“I have already stayed too long,” she
said. “Give my love to Nanny, and say that
I am coming to see her soon, perhaps on Monday.
I don’t suppose you will be there on Monday,
Mr. Dishart?”
“I—I cannot say.”
“No, you will be too busy. Are you to take
the holly berries?”
“I had better not,” said Gavin, dolefully.
“Oh, if you don’t want them—”
“Give them to me,” he said, and as he
took them his hand shook.
“I know why you are looking so troubled,”
said the Egyptian, archly. “You think I
am to ask you the colour of my eyes, and you have
forgotten again.”
He would have answered, but she checked him.

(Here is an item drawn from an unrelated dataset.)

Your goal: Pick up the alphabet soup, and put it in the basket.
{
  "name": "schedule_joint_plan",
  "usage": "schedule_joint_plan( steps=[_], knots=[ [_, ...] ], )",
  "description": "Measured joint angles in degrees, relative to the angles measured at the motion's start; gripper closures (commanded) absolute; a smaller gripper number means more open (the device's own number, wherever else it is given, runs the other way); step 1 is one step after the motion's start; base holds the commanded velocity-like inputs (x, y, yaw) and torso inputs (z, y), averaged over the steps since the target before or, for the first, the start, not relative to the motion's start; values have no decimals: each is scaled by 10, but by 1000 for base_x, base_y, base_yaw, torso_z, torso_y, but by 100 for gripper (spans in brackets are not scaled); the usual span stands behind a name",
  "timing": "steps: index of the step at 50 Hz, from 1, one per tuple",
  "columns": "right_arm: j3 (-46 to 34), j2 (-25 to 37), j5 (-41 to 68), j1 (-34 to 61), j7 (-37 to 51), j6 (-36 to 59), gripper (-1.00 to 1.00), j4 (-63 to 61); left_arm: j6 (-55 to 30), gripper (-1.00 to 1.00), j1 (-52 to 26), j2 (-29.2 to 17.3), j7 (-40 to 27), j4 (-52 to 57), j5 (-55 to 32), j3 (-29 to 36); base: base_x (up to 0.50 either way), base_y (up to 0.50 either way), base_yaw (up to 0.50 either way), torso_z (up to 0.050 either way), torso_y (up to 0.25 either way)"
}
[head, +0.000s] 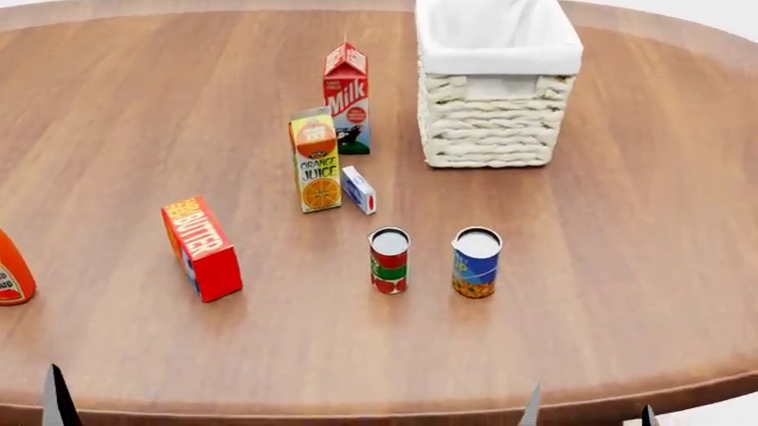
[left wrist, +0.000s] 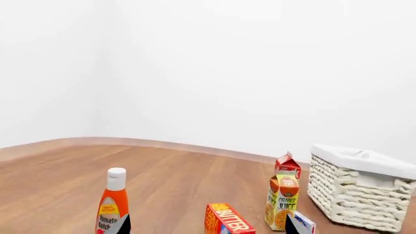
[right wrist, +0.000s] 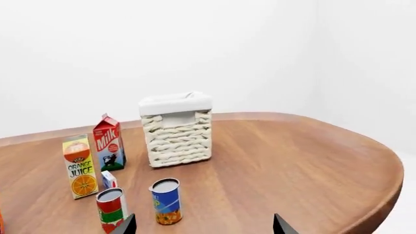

“Make no pretence,” she said, severely;
“I know you think they are blue.”
She came close to him until her face almost touched
his.
“Look hard at them,” she said, solemnly,
“and after this you may remember that they are
black, black, black!”
At each repetition of the word she shook her head
in his face. She was adorable. Gavin’s
arms—but they met on nothing. She had
run away.
When the little minister had gone, a man came from
behind a tree and shook his fist in the direction
taken by the gypsy. It was Rob Dow, black with
passion.
“It’s the Egyptian!” he cried.
“You limmer, wha are you that hae got haud o’
the minister?”
He pursued her, but she vanished as from Gavin is
Windyghoul.
“A common Egyptian!” he muttered when
he had to give up the search. “But take
care, you little devil,” he called aloud; “take
care; if I catch you playing pranks wi’ that
man again I’ll wring your neck like a hen’s!”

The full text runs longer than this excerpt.